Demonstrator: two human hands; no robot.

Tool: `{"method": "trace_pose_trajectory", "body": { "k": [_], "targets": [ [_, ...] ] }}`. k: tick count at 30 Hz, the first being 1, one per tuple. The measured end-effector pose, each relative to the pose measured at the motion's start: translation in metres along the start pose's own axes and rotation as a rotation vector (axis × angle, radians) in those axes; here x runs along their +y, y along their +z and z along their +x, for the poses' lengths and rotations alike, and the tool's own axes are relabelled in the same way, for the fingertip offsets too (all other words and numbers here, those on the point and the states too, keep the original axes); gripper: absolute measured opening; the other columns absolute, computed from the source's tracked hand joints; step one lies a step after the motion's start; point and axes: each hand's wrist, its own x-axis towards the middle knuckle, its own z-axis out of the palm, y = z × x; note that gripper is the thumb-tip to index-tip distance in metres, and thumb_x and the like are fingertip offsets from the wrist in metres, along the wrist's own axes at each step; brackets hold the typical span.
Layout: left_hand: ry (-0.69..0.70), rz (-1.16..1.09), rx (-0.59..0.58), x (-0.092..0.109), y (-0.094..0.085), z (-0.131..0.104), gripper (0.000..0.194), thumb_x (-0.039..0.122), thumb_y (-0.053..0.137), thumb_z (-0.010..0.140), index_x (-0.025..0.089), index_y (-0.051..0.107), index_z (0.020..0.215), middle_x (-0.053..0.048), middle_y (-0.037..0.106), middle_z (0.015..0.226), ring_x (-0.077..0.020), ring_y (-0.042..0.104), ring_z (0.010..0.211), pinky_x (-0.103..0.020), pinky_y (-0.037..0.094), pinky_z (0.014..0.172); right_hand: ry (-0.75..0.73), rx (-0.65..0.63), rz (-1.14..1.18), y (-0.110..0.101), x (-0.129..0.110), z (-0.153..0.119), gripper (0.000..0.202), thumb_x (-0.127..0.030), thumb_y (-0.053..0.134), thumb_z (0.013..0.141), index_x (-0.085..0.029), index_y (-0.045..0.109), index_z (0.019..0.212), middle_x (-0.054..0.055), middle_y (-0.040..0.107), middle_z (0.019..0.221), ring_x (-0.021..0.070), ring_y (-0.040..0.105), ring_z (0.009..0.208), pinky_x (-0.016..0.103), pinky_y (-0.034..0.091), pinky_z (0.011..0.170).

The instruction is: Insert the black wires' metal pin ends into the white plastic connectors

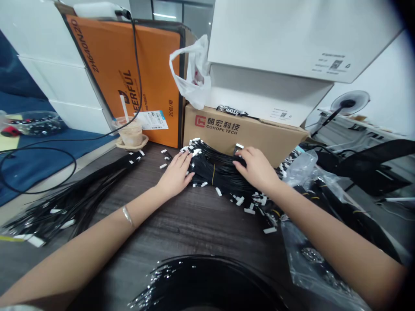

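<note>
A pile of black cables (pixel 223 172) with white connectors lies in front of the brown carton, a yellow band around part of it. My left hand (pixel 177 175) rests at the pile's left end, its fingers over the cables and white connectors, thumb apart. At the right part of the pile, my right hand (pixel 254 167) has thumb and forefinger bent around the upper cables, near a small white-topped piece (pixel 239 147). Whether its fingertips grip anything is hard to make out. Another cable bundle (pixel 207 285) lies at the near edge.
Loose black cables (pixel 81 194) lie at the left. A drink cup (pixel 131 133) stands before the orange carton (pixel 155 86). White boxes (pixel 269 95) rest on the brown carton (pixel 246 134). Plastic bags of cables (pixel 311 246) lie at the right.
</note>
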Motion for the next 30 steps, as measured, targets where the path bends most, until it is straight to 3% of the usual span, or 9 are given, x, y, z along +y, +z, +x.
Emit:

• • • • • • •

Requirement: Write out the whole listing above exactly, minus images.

Solution to the problem:
Demonstrator: two human hands; no robot.

Tool: `{"method": "trace_pose_trajectory", "body": { "k": [_], "targets": [ [_, ...] ] }}`. k: tick count at 30 Hz, the first being 1, one per tuple. The measured end-effector pose, each relative to the pose measured at the motion's start: translation in metres along the start pose's own axes and rotation as a rotation vector (axis × angle, radians) in those axes; here x runs along their +y, y along their +z and z along their +x, for the poses' lengths and rotations alike, and the tool's own axes are relabelled in the same way, for the fingertip offsets too (all other words and numbers here, those on the point and the states too, keep the original axes); gripper: absolute measured opening; the other columns absolute, computed from the source's tracked hand joints; step one lies a step after the motion's start; point and axes: each hand's wrist, its own x-axis towards the middle knuckle, its own z-axis out of the palm, y = z × x; note that gripper is the thumb-tip to index-tip distance in metres, and thumb_x and the like are fingertip offsets from the wrist in metres, along the wrist's own axes at each step; brackets hold the typical span.
Layout: left_hand: ry (-0.69..0.70), rz (-1.16..1.09), rx (-0.59..0.58), x (-0.092..0.109), y (-0.094..0.085), z (-0.131..0.104), gripper (0.000..0.194), thumb_x (-0.039..0.122), thumb_y (-0.053..0.137), thumb_z (-0.010..0.140), index_x (-0.025..0.089), index_y (-0.051..0.107), index_z (0.020..0.215), middle_x (-0.053..0.048), middle_y (-0.037..0.106), middle_z (0.015..0.226), ring_x (-0.077..0.020), ring_y (-0.042..0.104), ring_z (0.010..0.211), pinky_x (-0.103..0.020), pinky_y (-0.037..0.094), pinky_z (0.014..0.172); right_hand: ry (-0.75..0.73), rx (-0.65..0.63), rz (-1.14..1.18), y (-0.110..0.101), x (-0.129..0.110), z (-0.153..0.119), gripper (0.000..0.202), thumb_x (-0.127..0.030), thumb_y (-0.053..0.134), thumb_z (0.013..0.141), index_x (-0.085..0.029), index_y (-0.045..0.109), index_z (0.019..0.212), middle_x (-0.054..0.055), middle_y (-0.040..0.107), middle_z (0.019..0.221), ring_x (-0.021..0.070), ring_y (-0.040..0.105), ring_z (0.009..0.208), pinky_x (-0.016..0.103), pinky_y (-0.034..0.091), pinky_z (0.011..0.170).

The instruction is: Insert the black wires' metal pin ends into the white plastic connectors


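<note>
A pile of black cables (pixel 223 172) with white connectors lies in front of the brown carton, a yellow band around part of it. My left hand (pixel 177 175) rests at the pile's left end, its fingers over the cables and white connectors, thumb apart. At the right part of the pile, my right hand (pixel 254 167) has thumb and forefinger bent around the upper cables, near a small white-topped piece (pixel 239 147). Whether its fingertips grip anything is hard to make out. Another cable bundle (pixel 207 285) lies at the near edge.
Loose black cables (pixel 81 194) lie at the left. A drink cup (pixel 131 133) stands before the orange carton (pixel 155 86). White boxes (pixel 269 95) rest on the brown carton (pixel 246 134). Plastic bags of cables (pixel 311 246) lie at the right.
</note>
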Motion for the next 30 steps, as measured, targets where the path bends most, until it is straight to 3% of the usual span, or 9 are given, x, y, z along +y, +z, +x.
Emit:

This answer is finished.